▶ [Assignment] Of the lines below, write out exactly those from the line with "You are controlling" through the line with "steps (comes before", both included, and skip the rest.

▶ [Material for the task]

▬▬▬

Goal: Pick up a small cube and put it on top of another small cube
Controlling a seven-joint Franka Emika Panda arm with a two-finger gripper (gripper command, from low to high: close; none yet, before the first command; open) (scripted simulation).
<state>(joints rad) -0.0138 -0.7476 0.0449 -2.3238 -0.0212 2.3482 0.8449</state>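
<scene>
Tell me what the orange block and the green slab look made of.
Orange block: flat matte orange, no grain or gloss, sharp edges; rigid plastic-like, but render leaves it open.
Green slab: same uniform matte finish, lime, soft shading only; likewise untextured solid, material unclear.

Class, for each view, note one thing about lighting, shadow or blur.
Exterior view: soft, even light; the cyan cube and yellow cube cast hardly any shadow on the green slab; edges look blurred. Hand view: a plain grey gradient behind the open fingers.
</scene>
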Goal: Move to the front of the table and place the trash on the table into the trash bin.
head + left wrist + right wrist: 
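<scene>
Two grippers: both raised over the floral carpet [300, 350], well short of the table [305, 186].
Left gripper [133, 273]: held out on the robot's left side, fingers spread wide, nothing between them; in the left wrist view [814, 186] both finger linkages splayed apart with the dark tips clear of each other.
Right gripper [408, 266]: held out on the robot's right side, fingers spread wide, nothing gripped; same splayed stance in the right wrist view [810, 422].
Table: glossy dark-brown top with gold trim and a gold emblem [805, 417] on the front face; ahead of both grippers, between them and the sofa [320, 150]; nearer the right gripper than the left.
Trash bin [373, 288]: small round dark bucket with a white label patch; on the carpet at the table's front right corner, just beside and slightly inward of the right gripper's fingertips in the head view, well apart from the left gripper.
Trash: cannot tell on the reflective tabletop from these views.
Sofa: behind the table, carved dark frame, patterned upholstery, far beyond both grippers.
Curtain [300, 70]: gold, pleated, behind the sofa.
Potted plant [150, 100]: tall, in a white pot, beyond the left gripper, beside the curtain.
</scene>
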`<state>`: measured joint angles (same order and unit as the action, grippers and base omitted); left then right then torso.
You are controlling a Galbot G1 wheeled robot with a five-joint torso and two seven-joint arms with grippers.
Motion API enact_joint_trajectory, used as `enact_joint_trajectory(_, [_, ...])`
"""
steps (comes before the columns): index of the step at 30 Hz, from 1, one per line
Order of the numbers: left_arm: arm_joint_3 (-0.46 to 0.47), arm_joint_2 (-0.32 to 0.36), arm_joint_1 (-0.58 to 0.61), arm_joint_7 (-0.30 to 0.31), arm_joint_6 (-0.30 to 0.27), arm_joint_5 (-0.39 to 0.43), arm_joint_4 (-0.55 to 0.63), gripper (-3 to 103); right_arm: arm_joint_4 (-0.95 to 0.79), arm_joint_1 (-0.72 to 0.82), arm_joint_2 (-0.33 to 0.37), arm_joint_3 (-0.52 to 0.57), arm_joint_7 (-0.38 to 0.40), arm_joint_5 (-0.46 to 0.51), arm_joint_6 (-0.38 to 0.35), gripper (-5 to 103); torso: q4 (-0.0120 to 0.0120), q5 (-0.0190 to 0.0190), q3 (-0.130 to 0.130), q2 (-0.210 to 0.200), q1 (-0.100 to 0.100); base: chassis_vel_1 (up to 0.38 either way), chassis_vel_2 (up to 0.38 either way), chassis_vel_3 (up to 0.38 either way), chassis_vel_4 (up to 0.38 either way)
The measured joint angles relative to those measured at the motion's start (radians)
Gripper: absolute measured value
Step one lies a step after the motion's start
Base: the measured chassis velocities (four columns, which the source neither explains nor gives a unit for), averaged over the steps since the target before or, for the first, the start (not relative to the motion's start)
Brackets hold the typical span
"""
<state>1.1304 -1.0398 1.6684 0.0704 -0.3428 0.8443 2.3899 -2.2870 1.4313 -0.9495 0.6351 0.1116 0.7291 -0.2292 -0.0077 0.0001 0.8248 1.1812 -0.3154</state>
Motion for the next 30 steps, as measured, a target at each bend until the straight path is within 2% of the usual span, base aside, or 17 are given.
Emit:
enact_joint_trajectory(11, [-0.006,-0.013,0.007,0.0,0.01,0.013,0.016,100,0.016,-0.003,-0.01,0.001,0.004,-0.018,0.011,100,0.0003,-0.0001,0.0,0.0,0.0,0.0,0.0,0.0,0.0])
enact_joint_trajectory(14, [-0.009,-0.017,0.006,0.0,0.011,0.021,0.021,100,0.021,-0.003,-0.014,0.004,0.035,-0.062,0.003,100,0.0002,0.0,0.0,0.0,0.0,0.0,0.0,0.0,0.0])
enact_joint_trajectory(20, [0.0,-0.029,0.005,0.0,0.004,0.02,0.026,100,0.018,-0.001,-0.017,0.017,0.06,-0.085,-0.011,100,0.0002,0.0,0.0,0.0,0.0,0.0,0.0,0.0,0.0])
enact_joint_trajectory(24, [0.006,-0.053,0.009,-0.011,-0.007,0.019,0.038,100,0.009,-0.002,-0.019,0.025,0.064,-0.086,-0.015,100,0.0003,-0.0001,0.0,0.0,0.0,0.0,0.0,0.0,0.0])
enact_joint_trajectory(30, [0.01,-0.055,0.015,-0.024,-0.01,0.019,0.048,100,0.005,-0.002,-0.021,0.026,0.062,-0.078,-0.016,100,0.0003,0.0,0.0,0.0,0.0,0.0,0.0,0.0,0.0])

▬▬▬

▶ [Result]
You are controlling a Galbot G1 wheeled robot with a five-joint torso and two seven-joint arms with grippers.
Motion API enact_joint_trajectory, used as `enact_joint_trajectory(_, [_, ...])`
"""
steps (comes before the columns): index of the step at 30 Hz, from 1, one per line

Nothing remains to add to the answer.